<<<<

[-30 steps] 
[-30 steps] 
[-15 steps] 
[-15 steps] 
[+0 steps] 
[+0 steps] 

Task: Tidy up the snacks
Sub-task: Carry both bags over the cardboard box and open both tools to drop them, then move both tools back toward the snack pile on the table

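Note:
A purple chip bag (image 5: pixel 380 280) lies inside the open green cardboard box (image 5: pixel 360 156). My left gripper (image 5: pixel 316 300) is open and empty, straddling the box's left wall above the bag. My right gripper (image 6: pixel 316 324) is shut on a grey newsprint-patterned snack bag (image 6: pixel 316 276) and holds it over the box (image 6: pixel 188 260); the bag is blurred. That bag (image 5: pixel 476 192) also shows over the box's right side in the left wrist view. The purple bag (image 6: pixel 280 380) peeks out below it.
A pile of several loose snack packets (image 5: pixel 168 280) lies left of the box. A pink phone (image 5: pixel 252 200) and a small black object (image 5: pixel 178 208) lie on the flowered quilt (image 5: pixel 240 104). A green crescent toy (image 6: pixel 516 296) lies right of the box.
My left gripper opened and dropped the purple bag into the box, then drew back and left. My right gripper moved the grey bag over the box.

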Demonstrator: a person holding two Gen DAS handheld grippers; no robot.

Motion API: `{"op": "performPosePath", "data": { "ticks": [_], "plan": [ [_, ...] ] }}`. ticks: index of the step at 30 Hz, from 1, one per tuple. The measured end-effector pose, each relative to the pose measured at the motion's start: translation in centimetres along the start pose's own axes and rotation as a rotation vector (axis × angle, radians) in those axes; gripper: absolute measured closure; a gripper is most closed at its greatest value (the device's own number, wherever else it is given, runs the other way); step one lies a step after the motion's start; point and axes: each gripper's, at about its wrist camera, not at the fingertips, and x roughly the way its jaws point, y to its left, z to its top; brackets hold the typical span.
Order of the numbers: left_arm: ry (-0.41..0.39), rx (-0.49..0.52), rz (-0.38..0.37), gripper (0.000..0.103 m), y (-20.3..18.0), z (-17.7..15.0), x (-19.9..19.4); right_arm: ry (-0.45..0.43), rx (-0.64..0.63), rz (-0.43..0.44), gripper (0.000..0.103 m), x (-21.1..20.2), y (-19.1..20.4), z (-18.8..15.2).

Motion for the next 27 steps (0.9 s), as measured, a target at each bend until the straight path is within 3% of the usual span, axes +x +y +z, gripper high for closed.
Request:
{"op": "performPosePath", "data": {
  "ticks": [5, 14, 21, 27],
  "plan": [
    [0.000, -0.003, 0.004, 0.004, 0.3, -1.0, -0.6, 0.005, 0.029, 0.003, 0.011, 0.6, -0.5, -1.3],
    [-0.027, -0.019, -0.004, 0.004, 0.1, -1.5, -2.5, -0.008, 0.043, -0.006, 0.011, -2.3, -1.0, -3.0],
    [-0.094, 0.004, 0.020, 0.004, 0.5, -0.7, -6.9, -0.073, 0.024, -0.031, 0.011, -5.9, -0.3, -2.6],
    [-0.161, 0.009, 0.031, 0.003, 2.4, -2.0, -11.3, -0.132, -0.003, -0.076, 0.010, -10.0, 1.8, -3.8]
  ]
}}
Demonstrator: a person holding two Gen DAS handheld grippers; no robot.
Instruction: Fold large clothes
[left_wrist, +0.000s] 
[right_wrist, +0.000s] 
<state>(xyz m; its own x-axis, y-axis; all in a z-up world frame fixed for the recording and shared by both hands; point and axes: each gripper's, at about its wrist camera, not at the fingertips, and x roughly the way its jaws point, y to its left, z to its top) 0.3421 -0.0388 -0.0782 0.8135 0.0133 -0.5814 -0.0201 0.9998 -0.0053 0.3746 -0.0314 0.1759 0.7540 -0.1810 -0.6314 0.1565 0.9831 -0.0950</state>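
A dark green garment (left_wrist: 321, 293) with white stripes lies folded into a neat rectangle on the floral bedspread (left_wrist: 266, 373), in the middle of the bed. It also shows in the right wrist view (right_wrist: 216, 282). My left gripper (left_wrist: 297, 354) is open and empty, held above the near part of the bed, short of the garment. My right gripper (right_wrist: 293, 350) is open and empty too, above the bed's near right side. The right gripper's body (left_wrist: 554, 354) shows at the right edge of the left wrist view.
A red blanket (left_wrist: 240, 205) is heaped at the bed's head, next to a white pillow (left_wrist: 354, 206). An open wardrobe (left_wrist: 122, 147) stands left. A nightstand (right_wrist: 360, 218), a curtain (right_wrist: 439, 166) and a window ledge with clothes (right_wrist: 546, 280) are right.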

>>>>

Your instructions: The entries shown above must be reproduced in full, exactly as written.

Response for this exercise:
[-30 steps] 
[-30 steps] 
[-15 steps] 
[-15 steps] 
[+0 steps] 
[+0 steps] 

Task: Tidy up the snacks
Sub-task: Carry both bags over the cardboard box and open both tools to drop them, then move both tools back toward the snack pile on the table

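Note:
A purple chip bag (image 5: pixel 380 280) lies inside the open green cardboard box (image 5: pixel 360 156). My left gripper (image 5: pixel 316 300) is open and empty, straddling the box's left wall above the bag. My right gripper (image 6: pixel 316 324) is shut on a grey newsprint-patterned snack bag (image 6: pixel 316 276) and holds it over the box (image 6: pixel 188 260); the bag is blurred. That bag (image 5: pixel 476 192) also shows over the box's right side in the left wrist view. The purple bag (image 6: pixel 280 380) peeks out below it.
A pile of several loose snack packets (image 5: pixel 168 280) lies left of the box. A pink phone (image 5: pixel 252 200) and a small black object (image 5: pixel 178 208) lie on the flowered quilt (image 5: pixel 240 104). A green crescent toy (image 6: pixel 516 296) lies right of the box.
My left gripper opened and dropped the purple bag into the box, then drew back and left. My right gripper moved the grey bag over the box.
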
Demonstrator: a person holding two Gen DAS handheld grippers; no robot.

Motion API: `{"op": "performPosePath", "data": { "ticks": [_], "plan": [ [_, ...] ] }}`. ticks: index of the step at 30 Hz, from 1, one per tuple. The measured end-effector pose, each relative to the pose measured at the motion's start: translation in centimetres along the start pose's own axes and rotation as a rotation vector (axis × angle, radians) in those axes; gripper: absolute measured closure; a gripper is most closed at its greatest value (the device's own number, wherever else it is given, runs the other way); step one lies a step after the motion's start; point and axes: each gripper's, at about its wrist camera, not at the fingertips, and x roughly the way its jaws point, y to its left, z to its top; brackets hold the typical span.
Order of the numbers: left_arm: ry (-0.41..0.39), rx (-0.49..0.52), rz (-0.38..0.37), gripper (0.000..0.103 m), y (-20.3..18.0), z (-17.7..15.0), x (-19.9..19.4); right_arm: ry (-0.45..0.43), rx (-0.64..0.63), rz (-0.43..0.44), gripper (0.000..0.103 m), x (-21.1..20.2), y (-19.1..20.4), z (-18.8..15.2).

Motion for the next 27 steps (0.9 s), as measured, a target at each bend until the straight path is within 3% of the usual span, axes +x +y +z, gripper high for closed.
Request:
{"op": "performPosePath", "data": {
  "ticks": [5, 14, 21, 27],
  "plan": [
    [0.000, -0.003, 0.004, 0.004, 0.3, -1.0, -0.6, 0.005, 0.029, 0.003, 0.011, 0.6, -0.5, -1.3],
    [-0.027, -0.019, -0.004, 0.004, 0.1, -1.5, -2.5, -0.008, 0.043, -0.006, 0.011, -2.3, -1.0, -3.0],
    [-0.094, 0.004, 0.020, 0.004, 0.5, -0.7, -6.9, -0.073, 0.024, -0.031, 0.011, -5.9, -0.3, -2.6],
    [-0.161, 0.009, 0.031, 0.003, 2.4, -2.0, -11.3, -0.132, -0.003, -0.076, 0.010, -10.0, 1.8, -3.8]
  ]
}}
Demonstrator: a person holding two Gen DAS handheld grippers; no robot.
Instruction: Fold large clothes
[left_wrist, +0.000s] 
[right_wrist, +0.000s] 
<state>(xyz m; its own x-axis, y-axis; all in a z-up world frame fixed for the recording and shared by both hands; point and axes: each gripper's, at about its wrist camera, not at the fingertips, and x roughly the way its jaws point, y to its left, z to its top) 0.3421 -0.0388 -0.0782 0.8135 0.0133 -0.5814 -0.0201 0.9998 -0.0053 0.3746 -0.0314 0.1759 0.7540 -0.1810 -0.6314 0.1565 0.9831 -0.0950</state>
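A dark green garment (left_wrist: 321, 293) with white stripes lies folded into a neat rectangle on the floral bedspread (left_wrist: 266, 373), in the middle of the bed. It also shows in the right wrist view (right_wrist: 216, 282). My left gripper (left_wrist: 297, 354) is open and empty, held above the near part of the bed, short of the garment. My right gripper (right_wrist: 293, 350) is open and empty too, above the bed's near right side. The right gripper's body (left_wrist: 554, 354) shows at the right edge of the left wrist view.
A red blanket (left_wrist: 240, 205) is heaped at the bed's head, next to a white pillow (left_wrist: 354, 206). An open wardrobe (left_wrist: 122, 147) stands left. A nightstand (right_wrist: 360, 218), a curtain (right_wrist: 439, 166) and a window ledge with clothes (right_wrist: 546, 280) are right.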

The exercise is done, and nothing more is needed.